Just as the Soviet success in putting Sputniks into orbit around the earth revived long-buried superstitions about the power of heavenly bodies and the fear of hostile control of the heavens, so did the creation of astronauts and a "manned space program" bring back to life one of the ancient superstitions of warfare. Single combat had been common throughout the world in the pre-Christian era and endured in some places through the Middle Ages. In single combat the mightiest soldier of one army would fight the mightiest soldier of the other army as a substitute for a pitched battle between the entire forces. In some cases the combat would pit small teams of warriors against one another. Single combat was not seen as a humanitarian substitute for wholesale slaughter until late in its history. That was a Christian reinterpretation of the practice. Originally it had a magical meaning. In ancient China, first the champion warriors would fight to the death as a "testing of fate," and then the entire armies would fight, emboldened or demoralized by the outcome of the single combat. Before Mohammed's first battle as the warrior-prophet, the Battle of Badr, three of Mohammed's men challenged the Meccans to pick out any three of their soldiers to fight in single combat, proceeded to destroy them with all due ceremony, whereupon Mohammed's entire force routed the entire Meccan force. In other cases, however, the single combat settled the affair, and there was no full-scale battle, as when the Vandal and Aleman Armies confronted each other in Spain in the fifth century A.D. They believed that the gods determined the outcome of single combat; therefore, it was useless for the losing side to engage in a full-scale battle. The Old Testament story of David and Goliath is precisely that: a story of single combat that demoralizes the losing side. The gigantic Goliath, with his brass helmet, coat of mail, and ornate greaves, is described as the Philistine "champion" who comes forth to challenge the Israelites to send forth a man to fight him; the proposition being that whoever loses, his people will become the slaves of the other side. Before going out to meet Goliath, David—an unknown volunteer commoner—is given King Saul's own decorative armor, although he declines to wear it. When he kills Goliath, the Philistines regard this as such a terrible sign that they flee and are pursued and slaughtered.

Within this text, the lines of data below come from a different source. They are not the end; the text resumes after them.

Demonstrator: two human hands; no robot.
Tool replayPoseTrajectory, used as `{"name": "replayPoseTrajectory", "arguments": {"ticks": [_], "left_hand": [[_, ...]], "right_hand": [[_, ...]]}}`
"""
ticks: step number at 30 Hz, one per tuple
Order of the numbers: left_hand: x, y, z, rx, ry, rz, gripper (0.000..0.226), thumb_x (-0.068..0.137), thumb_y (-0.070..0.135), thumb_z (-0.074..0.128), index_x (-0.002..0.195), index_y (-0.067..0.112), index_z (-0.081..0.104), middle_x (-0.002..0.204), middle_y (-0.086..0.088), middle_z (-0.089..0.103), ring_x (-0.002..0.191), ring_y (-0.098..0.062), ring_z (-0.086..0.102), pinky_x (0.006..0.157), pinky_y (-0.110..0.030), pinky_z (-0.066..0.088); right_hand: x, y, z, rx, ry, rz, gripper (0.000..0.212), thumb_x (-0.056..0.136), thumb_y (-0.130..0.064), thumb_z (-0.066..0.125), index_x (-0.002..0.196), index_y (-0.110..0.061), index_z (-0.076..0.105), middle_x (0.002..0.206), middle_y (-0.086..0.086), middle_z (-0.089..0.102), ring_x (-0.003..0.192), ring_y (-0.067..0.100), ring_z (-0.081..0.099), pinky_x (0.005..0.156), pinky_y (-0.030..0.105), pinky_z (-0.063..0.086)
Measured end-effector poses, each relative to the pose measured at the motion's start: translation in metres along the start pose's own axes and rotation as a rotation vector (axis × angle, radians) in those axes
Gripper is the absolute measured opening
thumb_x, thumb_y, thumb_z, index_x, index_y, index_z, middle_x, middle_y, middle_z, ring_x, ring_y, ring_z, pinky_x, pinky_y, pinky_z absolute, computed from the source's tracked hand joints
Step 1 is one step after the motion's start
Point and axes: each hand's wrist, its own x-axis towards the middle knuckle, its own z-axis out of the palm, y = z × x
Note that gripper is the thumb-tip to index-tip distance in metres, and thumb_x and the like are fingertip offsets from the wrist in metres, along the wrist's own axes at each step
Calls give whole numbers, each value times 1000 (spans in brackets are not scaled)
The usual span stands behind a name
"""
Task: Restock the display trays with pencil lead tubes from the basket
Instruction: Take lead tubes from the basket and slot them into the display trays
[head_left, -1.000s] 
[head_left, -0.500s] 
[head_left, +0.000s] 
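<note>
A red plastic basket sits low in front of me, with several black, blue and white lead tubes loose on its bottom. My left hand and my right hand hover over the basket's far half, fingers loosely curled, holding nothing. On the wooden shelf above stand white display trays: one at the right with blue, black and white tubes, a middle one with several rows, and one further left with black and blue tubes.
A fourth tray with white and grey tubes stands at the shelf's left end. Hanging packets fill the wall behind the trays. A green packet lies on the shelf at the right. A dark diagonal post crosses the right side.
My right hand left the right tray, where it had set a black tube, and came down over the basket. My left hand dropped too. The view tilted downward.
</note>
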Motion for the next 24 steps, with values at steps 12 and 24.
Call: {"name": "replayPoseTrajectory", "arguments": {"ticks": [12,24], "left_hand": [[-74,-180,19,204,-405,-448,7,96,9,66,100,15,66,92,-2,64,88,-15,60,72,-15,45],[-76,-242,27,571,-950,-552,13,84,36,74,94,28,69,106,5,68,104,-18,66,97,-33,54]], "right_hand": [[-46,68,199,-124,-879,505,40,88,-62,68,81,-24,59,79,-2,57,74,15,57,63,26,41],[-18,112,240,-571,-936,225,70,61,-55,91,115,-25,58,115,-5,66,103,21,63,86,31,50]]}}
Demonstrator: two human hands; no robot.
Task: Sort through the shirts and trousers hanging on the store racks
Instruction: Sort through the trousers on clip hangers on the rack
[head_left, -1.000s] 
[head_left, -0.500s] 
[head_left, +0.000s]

Naturally the brave lads chosen for single combat enjoyed a very special status in the army and among their people (David was installed in the royal household and eventually superseded Saul's own sons and became king). They were revered and extolled, songs and poems were written about them, every reasonable comfort and honor was given them, and women and children and even grown men were moved to tears in their presence. Part of this outpouring of emotion and attention was the simple response of a grateful people to men who were willing to risk their lives to protect them. But there was also a certain calculation behind it. The steady pressure of fame and honor tended to embolden the lads still further by constantly reminding them that the fate of the entire people was involved in their performance in battle. At the same time—and this was no small thing in such a high-risk occupation—the honor and glory were in many cases rewards
before the fact;
on account, as it were. Archaic cultures were quite willing to elevate their single-combat fighters to heroic status even
before
their blood was let, because it was such an effective incentive. Any young man who entered the corps would get his rewards here on earth, "up front," to use the current phrase, come what may.
With the decline of archaic magic, the belief in single combat began to die out. The development of the modern, highly organized army and the concept of "total war" seemed to bury it forever. But then an extraordinary thing happened: the atomic bomb was invented, with the result that the concept of total war was nullified. The incalculable power of the A-bomb and the bombs that followed also encouraged the growth of a new form of superstition founded upon awe not of nature, as archaic magic had been, but of technology. During the Cold War period small-scale competitions once again took on the magical aura of a "testing of fate," of a fateful prediction of what would inevitably happen if total nuclear war did take place. This, of course, was precisely the impact of Sputnik 1, launched around the earth by the Soviets' mighty and mysterious Integral in October of 1957. The "space race" became a fateful test and presage of the entire Cold War conflict between the "superpowers," the Soviet Union and the United States. Surveys showed that people throughout the world looked upon the competition in launching space vehicles in that fashion, i.e., as a preliminary contest proving final and irresistible power to destroy. The ability to launch Sputniks dramatized the ability to launch nuclear warheads on ICBMs. But in these neo-superstitious times it came to dramatize much more than that. It dramatized the entire technological and intellectual capability of the two nations and the strength of the national wills and spirits. Hence… John McCormack's rising in the House of Representatives to say that the United States faced "national extinction" if she did not overtake the Soviet Union in the space race.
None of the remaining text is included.